Rosa Garrote preside la asociación desde 2015. La AVM3J sigue activa, aunque ha tenido poca actividad desde que en 2020 se ha dictado la sentencia que ha condenado a cuatro exdirectivos de Ferrocarrils de la Generalitat (FGV). Según ha explicado, la entidad se disolverá cuando se repare por completo el monumento con 43 relojes blancos y 7 negros instalado en plena calle San Vicente Mártir.

De estos años, Rosa Garrote extrae un balance positivo. Para ella, han demostrado que los movimientos ciudadanos sirven para algo, aunque el proceso haya sido muy duro y muy largo en el tiempo, y que siempre vale la pena luchar por lo que se cree. Sin embargo, ha reconocido que les queda una espinita: esperaban que su dolor sirviera para que nadie más sufriera su maltrato institucional y ahora ven que esa situación se repite con las víctimas de la dana.

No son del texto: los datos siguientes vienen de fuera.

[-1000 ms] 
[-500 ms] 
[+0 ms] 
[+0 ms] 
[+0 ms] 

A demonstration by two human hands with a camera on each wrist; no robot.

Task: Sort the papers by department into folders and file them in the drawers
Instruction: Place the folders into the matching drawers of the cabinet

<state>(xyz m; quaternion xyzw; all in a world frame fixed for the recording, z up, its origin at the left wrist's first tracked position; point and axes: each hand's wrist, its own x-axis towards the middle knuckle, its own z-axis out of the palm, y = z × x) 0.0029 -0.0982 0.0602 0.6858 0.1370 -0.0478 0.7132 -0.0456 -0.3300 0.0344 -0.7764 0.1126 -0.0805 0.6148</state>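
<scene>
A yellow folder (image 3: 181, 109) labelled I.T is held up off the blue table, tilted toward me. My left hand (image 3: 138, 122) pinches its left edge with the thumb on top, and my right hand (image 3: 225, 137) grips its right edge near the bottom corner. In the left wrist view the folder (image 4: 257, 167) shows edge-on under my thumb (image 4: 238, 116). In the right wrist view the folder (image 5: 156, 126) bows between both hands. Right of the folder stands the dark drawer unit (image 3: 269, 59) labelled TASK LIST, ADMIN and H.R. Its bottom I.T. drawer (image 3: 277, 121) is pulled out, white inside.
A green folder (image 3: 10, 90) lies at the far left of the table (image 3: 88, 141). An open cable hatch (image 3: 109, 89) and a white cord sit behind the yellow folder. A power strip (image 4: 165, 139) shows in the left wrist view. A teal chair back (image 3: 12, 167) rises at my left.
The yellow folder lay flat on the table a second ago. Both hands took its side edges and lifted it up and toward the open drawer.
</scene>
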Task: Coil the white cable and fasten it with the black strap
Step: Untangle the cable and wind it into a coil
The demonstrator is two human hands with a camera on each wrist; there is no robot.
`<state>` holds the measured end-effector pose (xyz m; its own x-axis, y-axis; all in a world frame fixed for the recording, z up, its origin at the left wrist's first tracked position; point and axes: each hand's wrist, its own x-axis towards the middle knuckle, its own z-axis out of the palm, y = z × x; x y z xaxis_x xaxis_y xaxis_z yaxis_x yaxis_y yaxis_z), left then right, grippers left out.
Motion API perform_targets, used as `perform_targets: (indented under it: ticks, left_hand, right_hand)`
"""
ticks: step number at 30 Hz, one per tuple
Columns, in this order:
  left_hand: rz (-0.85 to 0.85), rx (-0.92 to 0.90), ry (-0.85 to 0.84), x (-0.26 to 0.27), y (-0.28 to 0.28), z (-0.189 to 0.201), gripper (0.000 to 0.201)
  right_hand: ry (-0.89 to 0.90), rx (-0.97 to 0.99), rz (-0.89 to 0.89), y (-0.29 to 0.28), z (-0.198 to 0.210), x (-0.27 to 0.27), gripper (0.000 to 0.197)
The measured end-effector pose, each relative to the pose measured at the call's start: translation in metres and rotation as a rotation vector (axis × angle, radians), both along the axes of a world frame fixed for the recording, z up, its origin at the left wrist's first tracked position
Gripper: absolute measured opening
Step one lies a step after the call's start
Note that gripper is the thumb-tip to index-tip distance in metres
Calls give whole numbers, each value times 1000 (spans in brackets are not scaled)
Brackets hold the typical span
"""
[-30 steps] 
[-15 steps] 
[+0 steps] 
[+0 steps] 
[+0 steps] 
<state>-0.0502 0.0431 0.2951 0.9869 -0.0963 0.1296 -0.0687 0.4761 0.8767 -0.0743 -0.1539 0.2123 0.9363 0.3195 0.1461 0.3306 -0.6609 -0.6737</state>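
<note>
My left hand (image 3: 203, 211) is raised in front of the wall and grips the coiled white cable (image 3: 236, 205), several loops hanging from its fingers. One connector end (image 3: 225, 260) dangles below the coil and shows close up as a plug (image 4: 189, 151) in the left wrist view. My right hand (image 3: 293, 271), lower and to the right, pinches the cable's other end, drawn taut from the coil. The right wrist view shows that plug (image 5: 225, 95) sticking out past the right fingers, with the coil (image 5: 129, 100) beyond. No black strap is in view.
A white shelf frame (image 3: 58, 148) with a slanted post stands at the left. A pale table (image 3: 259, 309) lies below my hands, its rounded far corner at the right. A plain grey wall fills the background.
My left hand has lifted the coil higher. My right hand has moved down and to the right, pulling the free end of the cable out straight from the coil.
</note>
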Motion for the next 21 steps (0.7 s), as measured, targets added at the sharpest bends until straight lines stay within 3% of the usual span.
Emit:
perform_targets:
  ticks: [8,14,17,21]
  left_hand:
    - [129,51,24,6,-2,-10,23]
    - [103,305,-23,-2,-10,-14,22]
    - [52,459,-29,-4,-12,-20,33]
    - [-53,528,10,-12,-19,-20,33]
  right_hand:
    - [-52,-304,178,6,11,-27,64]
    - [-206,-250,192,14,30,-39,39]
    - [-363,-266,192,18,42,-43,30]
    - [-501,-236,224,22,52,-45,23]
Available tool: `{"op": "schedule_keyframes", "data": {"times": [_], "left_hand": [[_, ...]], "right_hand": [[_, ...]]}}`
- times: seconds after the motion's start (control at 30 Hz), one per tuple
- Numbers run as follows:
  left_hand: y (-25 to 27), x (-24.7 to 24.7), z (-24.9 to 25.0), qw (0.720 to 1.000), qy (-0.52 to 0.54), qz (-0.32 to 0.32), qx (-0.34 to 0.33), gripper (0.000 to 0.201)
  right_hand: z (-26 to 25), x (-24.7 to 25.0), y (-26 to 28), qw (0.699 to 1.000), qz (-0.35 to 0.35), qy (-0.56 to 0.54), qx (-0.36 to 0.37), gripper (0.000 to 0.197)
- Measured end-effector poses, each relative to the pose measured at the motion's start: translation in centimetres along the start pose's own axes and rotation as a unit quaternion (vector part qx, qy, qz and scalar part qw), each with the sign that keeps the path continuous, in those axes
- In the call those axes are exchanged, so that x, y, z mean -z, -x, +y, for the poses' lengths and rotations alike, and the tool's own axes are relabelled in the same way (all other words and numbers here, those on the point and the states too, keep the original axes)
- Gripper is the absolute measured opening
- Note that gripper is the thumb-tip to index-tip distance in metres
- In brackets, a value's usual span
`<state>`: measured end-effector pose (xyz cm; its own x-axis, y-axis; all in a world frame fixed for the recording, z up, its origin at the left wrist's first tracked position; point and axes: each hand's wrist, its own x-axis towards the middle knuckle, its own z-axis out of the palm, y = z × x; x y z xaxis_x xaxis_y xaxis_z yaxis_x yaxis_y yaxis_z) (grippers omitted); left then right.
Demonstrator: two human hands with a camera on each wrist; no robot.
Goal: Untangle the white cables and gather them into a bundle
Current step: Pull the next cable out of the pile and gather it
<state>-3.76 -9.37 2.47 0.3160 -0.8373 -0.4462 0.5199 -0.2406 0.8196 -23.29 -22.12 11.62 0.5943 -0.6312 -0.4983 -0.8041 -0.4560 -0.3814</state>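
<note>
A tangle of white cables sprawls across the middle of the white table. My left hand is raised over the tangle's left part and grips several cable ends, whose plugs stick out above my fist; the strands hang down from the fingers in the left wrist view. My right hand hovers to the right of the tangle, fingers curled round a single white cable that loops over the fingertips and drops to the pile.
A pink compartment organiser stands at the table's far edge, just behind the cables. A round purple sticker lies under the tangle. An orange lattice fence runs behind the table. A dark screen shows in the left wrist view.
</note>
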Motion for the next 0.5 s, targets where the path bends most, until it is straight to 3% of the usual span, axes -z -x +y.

La presidenta ha admitido que los primeros años de la asociación han sido muy duros. Ha recordado momentos difíciles de soledad e impotencia durante sus concentraciones mensuales en la plaza de la Virgen de València. Finalmente, con el acuerdo judicial por el que cuatro exdirectivos de FGV han reconocido su responsabilidad, también se ha limpiado el nombre de la asociación.

Tanto Rosa como Beatriz Garrote se emocionan al recordar a su hermana Maika, que murió en el accidente, en el que su sobrina Violeta resultó herida. Ambas señalan que el vigésimo aniversario supone para ellas un número más, pero también un momento que van a vivir acompañadas de asociaciones hermanas. Quieren recordar, han subrayado, que si se quiere, se puede.